C’est un Macbeth horrifique et sophistiqué que propose Silvia Costa à la Comédie Française. Une mise en scène à interroger, des comédiens comme toujours impeccables.
Un Macbeth en lanterne magique. Un Macbeth qui n’aurait besoin de convoquer aucun spectre, puisque tous les personnages seraient déjà des fantômes. A l’image du vieux Duncan, ici Alain Lenglet qui apparaît en prophète égaré dans le monde perdu de l’Ecosse médiévale. Un Macbeth qui choisirait de nous plonger, in medias res, dans l’esprit de l’homme ivre de pouvoir et de sang. Ce ne serait ainsi plus le seul Macbeth et sa femme qui basculeraient dans le délire, mais le monde sur scène qui serait engendré par l’irrationnel. Et ce dès le début, à l’image de l’anneau immense qui descend peu à peu sur scène, et sur Macbeth. Ce symbole wagnérien donne le la d’une mise en scène qui joue d’images et semble souvent emprunter à l’opéra. Sylvia Costa pense le théâtre en partant de la scénographie. Le lieu engendre les gestes. L’inanimé anime les corps. Nous le savions pour l’avoir suivie dès ses premières créations en France, notamment le formidable Poil de Carotte il y a près de dix ans. Au théâtre ou à l’opéra, Costa, en digne disciple de Castellucci, pousse le dogme scénographique à son extrême, proposant un univers de décors et de lumières parfaitement sophistiqué pour recevoir les acteurs. Ici, les exceptionnels Julie Sicard et Noam Morgensztern en couple cruel et ambitieux. Dans leur jeu, ils s’inscrivent dans la tradition du couple Macbeth, l’une maitresse femme, castratrice s’il en est, l’autre faible et lâche. Mais Costa insiste sur un fait qui parfois échappe dans l’approche de la pièce : l’absence d’enfant du couple. Il est dit qu’il y en eut, que l’espoir du moins exista entre eux, mais qu’il n’est plus. Il y a un enfant mort entre Lady et Sir Macbeth. Et de lui découlerait, peut-être, la morbidité générale de la pièce. L’idée, mise en avant de manière très claire dans l’exceptionnelle traduction de Bonnefoy, est reprise dans la mise en scène : ainsi une scène voit Macbeth/ Morgensztern se placer à genoux aux côtés de sa femme, une tétine à la bouche. Puisque Lady Macbeth n’a pas d’enfant, Sir Macbeth sera celui-là.

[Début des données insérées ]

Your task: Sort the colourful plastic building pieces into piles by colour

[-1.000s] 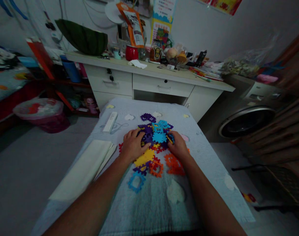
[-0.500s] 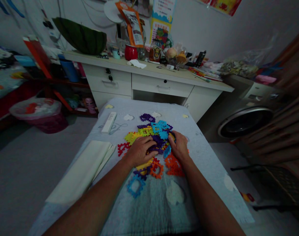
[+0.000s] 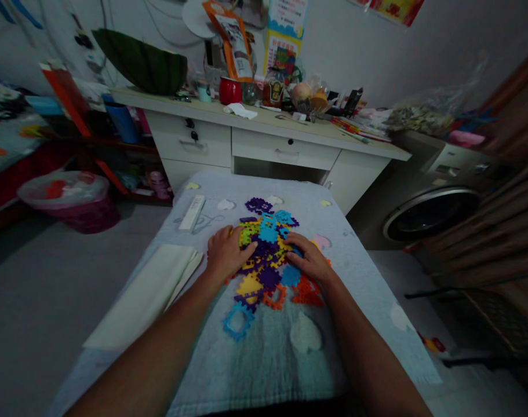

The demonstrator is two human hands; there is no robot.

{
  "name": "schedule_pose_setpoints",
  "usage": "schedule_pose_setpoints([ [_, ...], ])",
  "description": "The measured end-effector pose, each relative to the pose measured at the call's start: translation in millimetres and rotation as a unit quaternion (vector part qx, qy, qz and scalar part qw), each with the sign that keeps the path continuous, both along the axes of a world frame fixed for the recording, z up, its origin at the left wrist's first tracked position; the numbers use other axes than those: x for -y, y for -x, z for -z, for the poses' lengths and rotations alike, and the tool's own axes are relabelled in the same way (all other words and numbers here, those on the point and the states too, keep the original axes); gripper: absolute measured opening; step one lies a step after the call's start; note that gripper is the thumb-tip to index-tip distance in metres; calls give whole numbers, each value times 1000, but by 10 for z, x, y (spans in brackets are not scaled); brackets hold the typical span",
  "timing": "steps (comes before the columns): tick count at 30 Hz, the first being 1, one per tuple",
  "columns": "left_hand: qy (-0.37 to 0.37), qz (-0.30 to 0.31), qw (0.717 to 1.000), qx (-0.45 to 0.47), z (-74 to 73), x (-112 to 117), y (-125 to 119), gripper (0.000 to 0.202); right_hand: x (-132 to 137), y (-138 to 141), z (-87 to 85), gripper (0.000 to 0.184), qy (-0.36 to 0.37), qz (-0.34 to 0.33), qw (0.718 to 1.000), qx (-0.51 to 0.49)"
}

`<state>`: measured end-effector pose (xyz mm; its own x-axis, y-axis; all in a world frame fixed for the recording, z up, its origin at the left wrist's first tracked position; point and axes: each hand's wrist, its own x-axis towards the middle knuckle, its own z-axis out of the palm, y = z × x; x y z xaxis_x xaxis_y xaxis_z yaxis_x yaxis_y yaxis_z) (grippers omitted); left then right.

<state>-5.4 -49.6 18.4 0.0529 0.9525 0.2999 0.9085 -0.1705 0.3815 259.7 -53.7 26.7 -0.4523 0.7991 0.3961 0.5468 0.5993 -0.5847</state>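
A heap of flat, toothed plastic puzzle pieces (image 3: 268, 255) in purple, blue, yellow, orange and green lies on a pale blue towel (image 3: 264, 353) spread over a small table. My left hand (image 3: 225, 252) rests on the heap's left side, fingers stretched toward the middle. My right hand (image 3: 308, 259) lies flat on the right side with fingers spread over the pieces. Neither hand grips a piece. A single blue frame piece (image 3: 236, 320) lies apart, nearer to me. A purple piece (image 3: 258, 205) sits at the far edge of the heap.
A folded cream cloth (image 3: 153, 289) and a white remote-like bar (image 3: 193, 211) lie left on the towel. Beyond stands a white desk (image 3: 264, 145) crowded with a watermelon half (image 3: 142, 62), jars and fruit. A washing machine (image 3: 433, 200) is at right, a pink bin (image 3: 70, 200) at left.
Both hands have slid over the heap: the left hand moved leftward and farther out, the right hand flattened and spread. The pieces shifted and mixed under them.
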Motion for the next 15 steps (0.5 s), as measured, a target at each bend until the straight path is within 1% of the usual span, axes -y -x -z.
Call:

Mais ne croyez pas que l’approche de Costa soit psychanalytique. Si sa mise en scène table sur le cauchemar, il est clair que Costa s’amuse à engendrer ses propres visions plutôt que d’offrir l’analyse des personnages. Ainsi les sorcières qui sont ici homme et femmes, très présentes sur scène, nous placent par leur jeu et leurs costumes dans un lieu surréaliste, qui relève aussi bien d’un XVIIIe libertin que du gothique. Le confessionnal placé sur scène pour accueillir les fameuses visions de Macbeth lors du banquet, s’inscrit dans cette même réinvention d’horreur classique. En cela, Costa est on ne peut plus fidèle à la pièce, et à ses origines médiévales : Macbeth est l’une des plus complaisamment noires de Shakespeare, avec Titus Andronicus. Macbeth a arraché son pouvoir par le meurtre et ne cessera ensuite de vivre dans la terreur de le perdre. Costa cherche à nous placer au cœur de la peur du tyran. Le pari est audacieux, les images parfois superbes. Seul problème, l’immobilité des acteurs. Les tableaux figent, alors même que la violence de la pièce permet normalement une circulation machiavélique sur scène. Les gestes sont condamnés à la raideur et l’on aimerait tant que les comédiens puissent par instants retrouver leur liberté de mouvement. Ce Macbeth est une somptueuse maison de poupées.
Macbeth, William Shakespeare, adaptation, mise en scène et scénographie de Silvia Costa, Comédie française, jusqu’au 20 juillet.